*WORK TO COMPLETE*
What appears in the data must be reproduced exactly.

Segment Start: DATASET SECTION

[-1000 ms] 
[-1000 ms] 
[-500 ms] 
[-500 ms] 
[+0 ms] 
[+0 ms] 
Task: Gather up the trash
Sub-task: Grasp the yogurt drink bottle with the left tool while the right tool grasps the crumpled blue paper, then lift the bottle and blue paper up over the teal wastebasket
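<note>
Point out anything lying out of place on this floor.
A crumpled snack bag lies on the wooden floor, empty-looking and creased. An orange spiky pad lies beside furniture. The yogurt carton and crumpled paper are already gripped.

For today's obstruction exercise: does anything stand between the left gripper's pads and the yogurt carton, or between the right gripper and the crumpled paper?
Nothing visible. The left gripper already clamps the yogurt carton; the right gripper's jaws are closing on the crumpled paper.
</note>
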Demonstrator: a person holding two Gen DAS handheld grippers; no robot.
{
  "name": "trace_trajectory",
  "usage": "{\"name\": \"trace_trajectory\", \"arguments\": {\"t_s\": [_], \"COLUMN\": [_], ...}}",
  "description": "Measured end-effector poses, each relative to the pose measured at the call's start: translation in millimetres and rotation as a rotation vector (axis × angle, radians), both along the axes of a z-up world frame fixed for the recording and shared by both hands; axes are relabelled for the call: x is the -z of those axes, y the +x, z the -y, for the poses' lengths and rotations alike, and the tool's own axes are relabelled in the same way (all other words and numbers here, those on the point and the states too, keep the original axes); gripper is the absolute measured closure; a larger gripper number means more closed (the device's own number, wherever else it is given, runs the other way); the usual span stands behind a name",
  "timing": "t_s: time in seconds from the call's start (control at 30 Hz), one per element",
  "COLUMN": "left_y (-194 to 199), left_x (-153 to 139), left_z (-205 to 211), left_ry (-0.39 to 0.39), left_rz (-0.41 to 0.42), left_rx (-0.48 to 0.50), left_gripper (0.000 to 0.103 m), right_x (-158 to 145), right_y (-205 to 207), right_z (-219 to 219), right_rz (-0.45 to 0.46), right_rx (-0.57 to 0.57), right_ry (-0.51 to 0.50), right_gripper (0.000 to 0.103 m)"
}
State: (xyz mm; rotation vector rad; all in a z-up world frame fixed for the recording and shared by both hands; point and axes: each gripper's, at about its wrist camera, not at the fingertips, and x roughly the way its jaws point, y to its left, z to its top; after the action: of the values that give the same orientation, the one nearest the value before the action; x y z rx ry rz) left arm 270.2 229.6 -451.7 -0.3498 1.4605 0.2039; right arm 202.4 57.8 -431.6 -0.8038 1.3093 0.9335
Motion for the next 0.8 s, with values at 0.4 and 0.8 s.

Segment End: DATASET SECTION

*RESPONSE TO THIS TASK*
[-1000 ms] 
[-1000 ms] 
[-500 ms] 
[-500 ms] 
[+0 ms] 
[+0 ms] 
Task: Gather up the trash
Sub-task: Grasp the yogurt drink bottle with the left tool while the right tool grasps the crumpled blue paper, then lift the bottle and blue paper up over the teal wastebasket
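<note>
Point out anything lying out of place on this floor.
A crumpled snack bag lies on the wooden floor, empty-looking and creased. An orange spiky pad lies beside furniture. The yogurt carton and crumpled paper are already gripped.

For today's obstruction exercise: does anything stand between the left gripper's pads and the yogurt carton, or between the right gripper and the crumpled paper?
Nothing visible. The left gripper already clamps the yogurt carton; the right gripper's jaws are closing on the crumpled paper.
</note>
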Demonstrator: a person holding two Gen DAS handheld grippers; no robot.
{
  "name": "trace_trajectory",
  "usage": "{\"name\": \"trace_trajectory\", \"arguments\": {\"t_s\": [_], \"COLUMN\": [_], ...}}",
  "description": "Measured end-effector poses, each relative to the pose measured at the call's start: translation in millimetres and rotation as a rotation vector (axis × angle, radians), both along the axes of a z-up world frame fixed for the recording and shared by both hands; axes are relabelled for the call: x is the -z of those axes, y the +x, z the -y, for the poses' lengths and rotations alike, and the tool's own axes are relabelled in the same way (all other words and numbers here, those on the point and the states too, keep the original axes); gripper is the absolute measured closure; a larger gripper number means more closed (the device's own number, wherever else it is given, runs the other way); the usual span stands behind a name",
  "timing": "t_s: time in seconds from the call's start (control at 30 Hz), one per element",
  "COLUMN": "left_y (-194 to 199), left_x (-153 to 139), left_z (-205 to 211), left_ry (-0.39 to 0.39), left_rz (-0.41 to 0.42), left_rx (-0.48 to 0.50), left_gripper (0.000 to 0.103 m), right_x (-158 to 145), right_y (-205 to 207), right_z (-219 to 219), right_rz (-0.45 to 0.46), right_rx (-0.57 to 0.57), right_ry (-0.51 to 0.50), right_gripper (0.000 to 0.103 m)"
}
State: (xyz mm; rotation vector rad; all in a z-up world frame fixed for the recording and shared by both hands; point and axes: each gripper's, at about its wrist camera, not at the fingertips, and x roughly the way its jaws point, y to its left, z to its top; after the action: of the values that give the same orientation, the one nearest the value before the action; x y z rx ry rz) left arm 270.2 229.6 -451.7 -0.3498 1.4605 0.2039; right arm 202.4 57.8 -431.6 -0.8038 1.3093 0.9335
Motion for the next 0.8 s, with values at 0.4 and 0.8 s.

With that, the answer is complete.